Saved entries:
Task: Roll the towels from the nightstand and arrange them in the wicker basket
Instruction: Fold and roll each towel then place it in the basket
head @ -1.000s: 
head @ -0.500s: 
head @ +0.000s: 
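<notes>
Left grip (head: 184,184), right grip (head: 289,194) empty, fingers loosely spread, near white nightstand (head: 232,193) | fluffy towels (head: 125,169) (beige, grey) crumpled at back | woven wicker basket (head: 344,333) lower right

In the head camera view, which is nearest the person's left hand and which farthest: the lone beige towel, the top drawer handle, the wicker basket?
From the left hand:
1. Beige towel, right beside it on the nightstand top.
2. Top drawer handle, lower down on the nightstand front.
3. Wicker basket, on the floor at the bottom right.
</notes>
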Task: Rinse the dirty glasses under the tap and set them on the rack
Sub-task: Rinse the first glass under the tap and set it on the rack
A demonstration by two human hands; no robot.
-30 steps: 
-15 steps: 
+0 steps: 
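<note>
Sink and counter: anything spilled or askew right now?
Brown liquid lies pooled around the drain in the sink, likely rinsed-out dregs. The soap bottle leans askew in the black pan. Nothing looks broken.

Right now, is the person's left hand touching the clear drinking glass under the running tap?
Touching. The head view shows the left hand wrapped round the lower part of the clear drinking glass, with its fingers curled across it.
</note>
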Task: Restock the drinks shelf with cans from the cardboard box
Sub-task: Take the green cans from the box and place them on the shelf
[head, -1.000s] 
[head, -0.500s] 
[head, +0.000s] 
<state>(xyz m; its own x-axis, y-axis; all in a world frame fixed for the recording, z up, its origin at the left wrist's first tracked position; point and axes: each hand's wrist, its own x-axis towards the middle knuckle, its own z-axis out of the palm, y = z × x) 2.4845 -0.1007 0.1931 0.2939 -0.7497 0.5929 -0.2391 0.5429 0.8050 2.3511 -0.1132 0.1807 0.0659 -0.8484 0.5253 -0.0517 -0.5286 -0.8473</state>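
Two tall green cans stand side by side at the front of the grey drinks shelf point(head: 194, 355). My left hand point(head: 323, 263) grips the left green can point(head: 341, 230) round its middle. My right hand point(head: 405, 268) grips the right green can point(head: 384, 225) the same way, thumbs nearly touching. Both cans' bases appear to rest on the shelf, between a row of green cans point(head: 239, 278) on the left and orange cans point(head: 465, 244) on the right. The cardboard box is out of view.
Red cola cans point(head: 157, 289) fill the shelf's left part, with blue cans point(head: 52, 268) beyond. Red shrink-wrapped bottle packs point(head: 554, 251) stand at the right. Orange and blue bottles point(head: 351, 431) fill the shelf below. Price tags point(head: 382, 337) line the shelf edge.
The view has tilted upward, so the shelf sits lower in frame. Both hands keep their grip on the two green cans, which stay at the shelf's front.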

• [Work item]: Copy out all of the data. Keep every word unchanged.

• [Response to this task]:
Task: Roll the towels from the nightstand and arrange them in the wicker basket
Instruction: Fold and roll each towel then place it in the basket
head @ -1.000s: 
head @ -0.500s: 
head @ +0.000s: 
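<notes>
Left grip (head: 184,184), right grip (head: 289,194) empty, fingers loosely spread, near white nightstand (head: 232,193) | fluffy towels (head: 125,169) (beige, grey) crumpled at back | woven wicker basket (head: 344,333) lower right

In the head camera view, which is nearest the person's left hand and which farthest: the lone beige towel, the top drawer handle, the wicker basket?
From the left hand:
1. Beige towel, right beside it on the nightstand top.
2. Top drawer handle, lower down on the nightstand front.
3. Wicker basket, on the floor at the bottom right.
</notes>
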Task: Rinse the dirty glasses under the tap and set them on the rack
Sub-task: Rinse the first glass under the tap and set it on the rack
A demonstration by two human hands; no robot.
-30 steps: 
-15 steps: 
+0 steps: 
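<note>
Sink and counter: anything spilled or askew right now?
Brown liquid lies pooled around the drain in the sink, likely rinsed-out dregs. The soap bottle leans askew in the black pan. Nothing looks broken.

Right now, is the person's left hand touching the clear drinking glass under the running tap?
Touching. The head view shows the left hand wrapped round the lower part of the clear drinking glass, with its fingers curled across it.
</note>
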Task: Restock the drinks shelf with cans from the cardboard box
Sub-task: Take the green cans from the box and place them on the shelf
[head, -1.000s] 
[head, -0.500s] 
[head, +0.000s] 
<state>(xyz m; its own x-axis, y-axis; all in a world frame fixed for the recording, z up, its origin at the left wrist's first tracked position; point and axes: each hand's wrist, its own x-axis towards the middle knuckle, its own z-axis out of the palm, y = z × x) 2.4845 -0.1007 0.1931 0.2939 -0.7497 0.5929 -0.2391 0.5429 0.8050 2.3511 -0.1132 0.1807 0.0659 -0.8484 0.5253 -0.0517 -0.5286 -0.8473</state>
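Two tall green cans stand side by side at the front of the grey drinks shelf point(head: 194, 355). My left hand point(head: 323, 263) grips the left green can point(head: 341, 230) round its middle. My right hand point(head: 405, 268) grips the right green can point(head: 384, 225) the same way, thumbs nearly touching. Both cans' bases appear to rest on the shelf, between a row of green cans point(head: 239, 278) on the left and orange cans point(head: 465, 244) on the right. The cardboard box is out of view.
Red cola cans point(head: 157, 289) fill the shelf's left part, with blue cans point(head: 52, 268) beyond. Red shrink-wrapped bottle packs point(head: 554, 251) stand at the right. Orange and blue bottles point(head: 351, 431) fill the shelf below. Price tags point(head: 382, 337) line the shelf edge.
The view has tilted upward, so the shelf sits lower in frame. Both hands keep their grip on the two green cans, which stay at the shelf's front.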

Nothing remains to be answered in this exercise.